If you’ve ever studied British archaeology, Bob Wilson will be a familiar name, as the author of very many zooarchaeological analyses in excavation reports (particularly in the Thames valley area), besides a number of respected stand-alone studies, such as this volume.

David Miles’ preface indicates that the book is a result of Wilson’s “time for reflection” gained, most unfortunately, through illness. But the work is also a testament to the prolific activity of the Oxford Archaeological Unit in its optimistic youth, and to Wilson’s earlier writings, several of which have been expanded and revised to produce chapters in this volume.

So, the book addresses spatial patterning in animal bones – specifically, patterning among the bones within a given site (intrasite analysis), as opposed to the more common practice of comparing assemblages from different sites (i.e. intersite analysis). Chapter 1 provides a literature review, highlighting the dearth of such intrasite spatial analysis of animal bones from sites in the UK, despite the development and application of studies in other parts of the world. Important exceptions are noted, but the general impression is that Wilson finds the approach to have been under-used in some excavation reports and, worse still, that awareness of existing work has remained low among non-specialists.

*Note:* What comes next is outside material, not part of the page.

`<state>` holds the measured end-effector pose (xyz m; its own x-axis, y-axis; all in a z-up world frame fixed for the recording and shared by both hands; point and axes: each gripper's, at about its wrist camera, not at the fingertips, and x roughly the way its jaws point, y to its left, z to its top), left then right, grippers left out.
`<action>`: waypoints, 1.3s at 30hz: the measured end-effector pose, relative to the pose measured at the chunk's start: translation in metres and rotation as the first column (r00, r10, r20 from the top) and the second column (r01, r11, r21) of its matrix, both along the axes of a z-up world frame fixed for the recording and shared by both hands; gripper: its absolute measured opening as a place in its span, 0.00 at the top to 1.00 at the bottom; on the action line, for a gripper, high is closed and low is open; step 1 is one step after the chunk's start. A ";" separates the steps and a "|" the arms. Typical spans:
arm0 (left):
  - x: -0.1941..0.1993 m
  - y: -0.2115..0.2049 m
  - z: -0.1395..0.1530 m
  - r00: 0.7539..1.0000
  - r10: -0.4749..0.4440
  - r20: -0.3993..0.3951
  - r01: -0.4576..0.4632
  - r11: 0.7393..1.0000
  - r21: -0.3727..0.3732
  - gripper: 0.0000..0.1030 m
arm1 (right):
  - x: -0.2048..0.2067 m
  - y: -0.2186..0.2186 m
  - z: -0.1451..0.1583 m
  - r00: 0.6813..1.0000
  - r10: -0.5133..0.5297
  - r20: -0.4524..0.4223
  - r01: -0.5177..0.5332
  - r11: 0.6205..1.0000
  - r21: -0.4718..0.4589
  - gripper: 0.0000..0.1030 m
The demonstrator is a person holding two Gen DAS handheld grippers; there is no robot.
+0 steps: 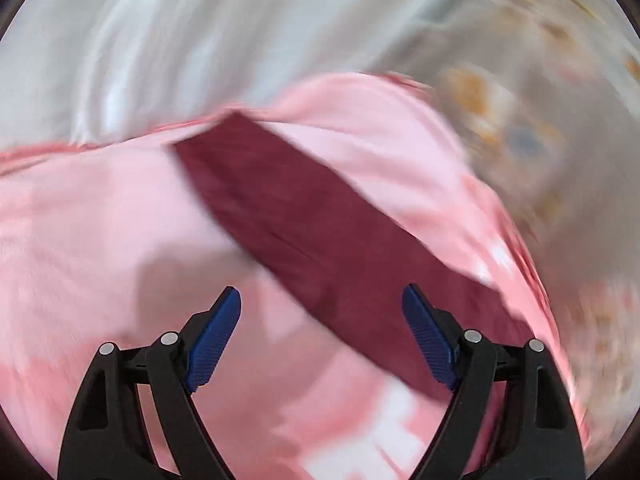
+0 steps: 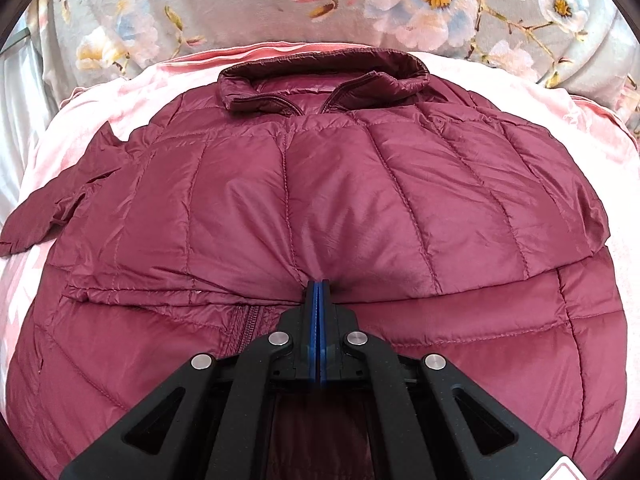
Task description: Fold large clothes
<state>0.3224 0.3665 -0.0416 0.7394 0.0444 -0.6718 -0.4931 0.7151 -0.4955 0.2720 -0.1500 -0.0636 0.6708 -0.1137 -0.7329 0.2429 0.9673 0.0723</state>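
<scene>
Folding step: a maroon puffer jacket (image 2: 320,184) is lying front-up on a pink blanket (image 2: 568,128) spread over the bed, collar (image 2: 324,76) at the far end, and its lower part is being doubled up over the chest.
Right gripper (image 2: 319,286): its blue fingers (image 2: 312,320) are closing flat together and pinching the puffy hem edge of the folded-over panel, with the fabric puckering into them.
Left gripper (image 1: 321,336): its fingers (image 1: 218,340) are standing wide apart with nothing between them, hovering over the pink blanket and a blurred strip of maroon cloth (image 1: 320,232).
Loose part: a sleeve (image 2: 44,208) is trailing off the jacket's left side onto the blanket.
Backdrop: a flowered grey cover (image 2: 280,8) is lying beyond the collar.
Next move, as I judge it: the empty left gripper is needing a fresh hold, likely on that stray sleeve or the hem, while the right one is keeping the fold pinned.
</scene>
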 end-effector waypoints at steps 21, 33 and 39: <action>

Wilson’s dataset is drawn from sites in the Upper Thames valley, most lying within 40km of Oxford (Ch.2). For students of my generation, it’s enlightening to read Chapter 2’s brief history of archaeology – and especially environmental archaeology, with an emphasis (of course) on animal bone studies – in the Upper Thames valley, emerging from the somewhat frantic early days of ‘rescue archaeology’. A reminder, amongst other things, that the sub-discipline as we know it is a relatively youthful one. An important implication for this book, however, is that the excavation methodologies employed at these Thames valley sites evolved over time.

Hence, the series of site-by-site case studies in subsequent chapters 3-12 (chronologically and thematically arranged, culminating in a study of Wilson’s own table refuse from the early 1980’s!), tell a methodological as well as a historical story. There are some interesting nuggets here, from both points of view. One memorable image: before the advent of GIS, the key modern tool for spatial analysis, there was tracing paper, graph paper, and the ‘Mingies Mandala’ (pp.20-1).

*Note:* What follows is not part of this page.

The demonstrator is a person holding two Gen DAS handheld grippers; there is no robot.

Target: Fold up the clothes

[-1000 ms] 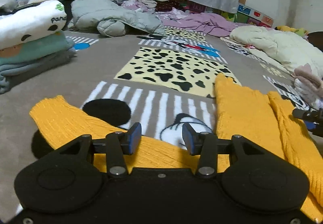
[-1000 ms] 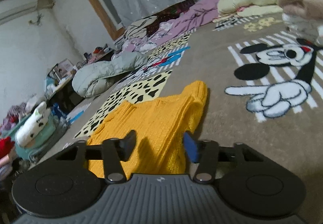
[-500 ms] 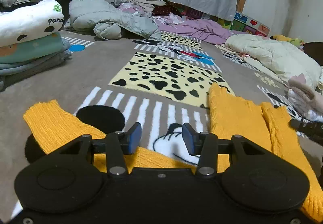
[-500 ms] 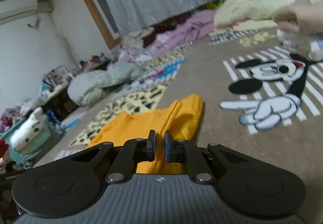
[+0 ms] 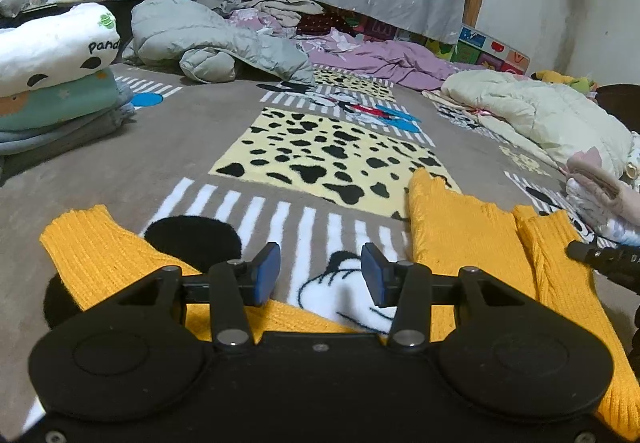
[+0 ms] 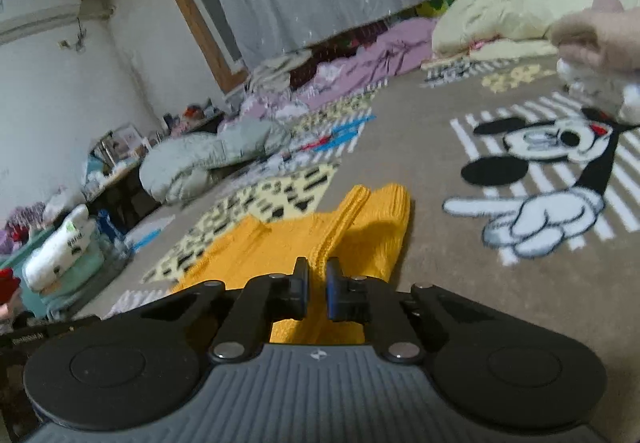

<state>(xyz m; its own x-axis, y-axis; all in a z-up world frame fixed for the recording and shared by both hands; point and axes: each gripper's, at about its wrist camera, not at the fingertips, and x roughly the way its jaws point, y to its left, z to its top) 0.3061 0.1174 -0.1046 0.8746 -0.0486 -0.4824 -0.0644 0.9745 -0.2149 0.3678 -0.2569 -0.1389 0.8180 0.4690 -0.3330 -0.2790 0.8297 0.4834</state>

Finally, the volume concludes with some synthetic, modelling chapters. In general, radial patterning appears to characterise bone distributions, to some extent, at settlements of very different date:

“Size of bones, crudely related to both animal size and fragment size, was positively associated with increasing distance from centres of major and pottery concentrations.” (p.70)

Various interacting processes must have contributed to these patterns – e.g. butchery practices, rubbish disposal, and the action of scavenging birds and animals – and Wilson offers valuable insights expressing how the radial patterns may have emerged. Beyond such functional interpretations, there lurks the spectre of ritual, symbolic activity, which gets some consideration in the closing chapters – all very diplomatically addressed, for an avowedly scientific writer. I’ve a particular liking for this sentence:

“…we may increase our mental dexterity about what constitutes the economies of other culture while allowing for the diversity if their values, symbolism and behaviour…” (p.87)

So, a recommended book. A short, readable volume that’s “good to think with”, as they say. But what, you may ask, has this to do with Farming Unearthed? Fair question. At best, surely, this is butchery unearthed? Well, yes, and that’s why I found this a thought-provoking read. For how often do we read something like the following in an excavation report: “cattle were an important part of the pastoral economy along with, to a lesser extent, sheep and pigs”, with an implicit assumption that bones = animals, or rather that bone quantities = animal importance. It’s difficult to escape this kind of paradigm, not least because it’s easy to calculate, easy to understand, and in many instances probably not too inaccurate. But clearly, if by chance we discover only the centre (or periphery) of a settlement with a radial pattern of bone distribution, we’re only going to have half of the boney story. In short, if we’re going to reconstruct patterns of animal husbandry, we’ve got to work backwards – from fork to farm, so to speak – and that means starting with biases in the final depositional patterns of animal bones. A tall order, and one that we’re often unlikely to be able to fulfil, but a crucial thought to have on the periphery.